Brandenberg: No, not at all. I grew up just a “regular meal” type person. I actually worked at both the stockyards and a tobacco warehouse. My family ran the restaurant. Those kinds of places are just open for sale days. And so my family ran the restaurants in those two businesses in Pulaski County.
Lynch: What was the dinner table like when you were growing up?
Brandenberg: What was the dinner table like? Catfish, hamburger, steak, hamburgers, hot dogs and, you know, lots of biscuits and gravy, cornbread and green beans. We ate a lot of green beans.
Both of my grandparents had big gardens, but there generally was, like, fried chicken or something to go along with it.
Lynch: When did you become a vegan? And where did that happen?
Brandenburg: I became vegetarian in 1995 for love of animals, and wanting to let my dinner table reflect my values a little bit more, and then I just gradually made that transition to veganism. The more I read about it, the more familiar I got with products and in the ways to cook to do that.
I think I’ve been fully vegan since 2006, but I spent a lot of years of those early years eating vegan. Also everything else was minimal. But, you know, you get out somewhere, you get in a bind… I wasn’t as strict as I am now, fully embracing that, because now I’m prepared. I’m prepared for whatever any town can throw at me. I am ready to eat vegan.
Lynch: When did you start cooking?
Brandenberg: I’ve always cooked. I mean, I always say that the “Easy Bake Oven,” that was it for me, with that little light bulb.

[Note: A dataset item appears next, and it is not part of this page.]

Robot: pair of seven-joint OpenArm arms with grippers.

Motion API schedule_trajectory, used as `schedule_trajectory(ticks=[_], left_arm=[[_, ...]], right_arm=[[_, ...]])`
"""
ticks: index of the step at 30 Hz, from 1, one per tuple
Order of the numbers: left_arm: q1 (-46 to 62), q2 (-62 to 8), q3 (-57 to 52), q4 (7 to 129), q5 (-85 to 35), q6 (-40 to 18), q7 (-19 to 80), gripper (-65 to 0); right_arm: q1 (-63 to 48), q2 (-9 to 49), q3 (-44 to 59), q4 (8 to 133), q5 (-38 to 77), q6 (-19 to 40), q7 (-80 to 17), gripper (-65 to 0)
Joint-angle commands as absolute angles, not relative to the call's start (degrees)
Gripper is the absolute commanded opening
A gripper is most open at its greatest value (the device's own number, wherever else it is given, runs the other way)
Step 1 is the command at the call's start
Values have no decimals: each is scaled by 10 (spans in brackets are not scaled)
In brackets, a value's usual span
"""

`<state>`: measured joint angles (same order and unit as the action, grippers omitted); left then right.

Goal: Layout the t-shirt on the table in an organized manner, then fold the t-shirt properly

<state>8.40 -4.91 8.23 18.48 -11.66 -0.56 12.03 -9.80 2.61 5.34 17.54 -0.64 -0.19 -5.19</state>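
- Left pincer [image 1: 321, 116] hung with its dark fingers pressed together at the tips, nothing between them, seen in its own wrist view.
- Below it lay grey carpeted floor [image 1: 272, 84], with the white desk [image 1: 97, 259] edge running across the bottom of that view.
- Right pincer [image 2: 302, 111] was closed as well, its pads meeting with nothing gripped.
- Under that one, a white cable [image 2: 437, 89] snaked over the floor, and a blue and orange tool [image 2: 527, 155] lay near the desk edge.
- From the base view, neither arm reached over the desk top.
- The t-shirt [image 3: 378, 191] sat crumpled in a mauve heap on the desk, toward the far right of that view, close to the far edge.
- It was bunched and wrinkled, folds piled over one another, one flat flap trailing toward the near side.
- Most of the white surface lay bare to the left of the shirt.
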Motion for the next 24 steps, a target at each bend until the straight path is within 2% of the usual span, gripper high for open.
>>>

So, I’ve always cooked. Even as a teenager, it was just something I always liked to do. Now, when I worked in the restaurant as a kid, it was mostly as the dishwasher. I didn’t get to do a lot of cooking. But I was always in the kitchen when my grandmother made all those pies, and she would just let you have free rein in her kitchen.
She had every confidence that I could bake anything that I wanted to, even if I didn’t have any experience. It was no holds barred in my grandmothers’ kitchens. They really just didn’t mind, especially my paternal grandmother.
Lynch: Well, for somebody who writes a cookbook, you would imagine you got good at cooking. So when did you know that you were good?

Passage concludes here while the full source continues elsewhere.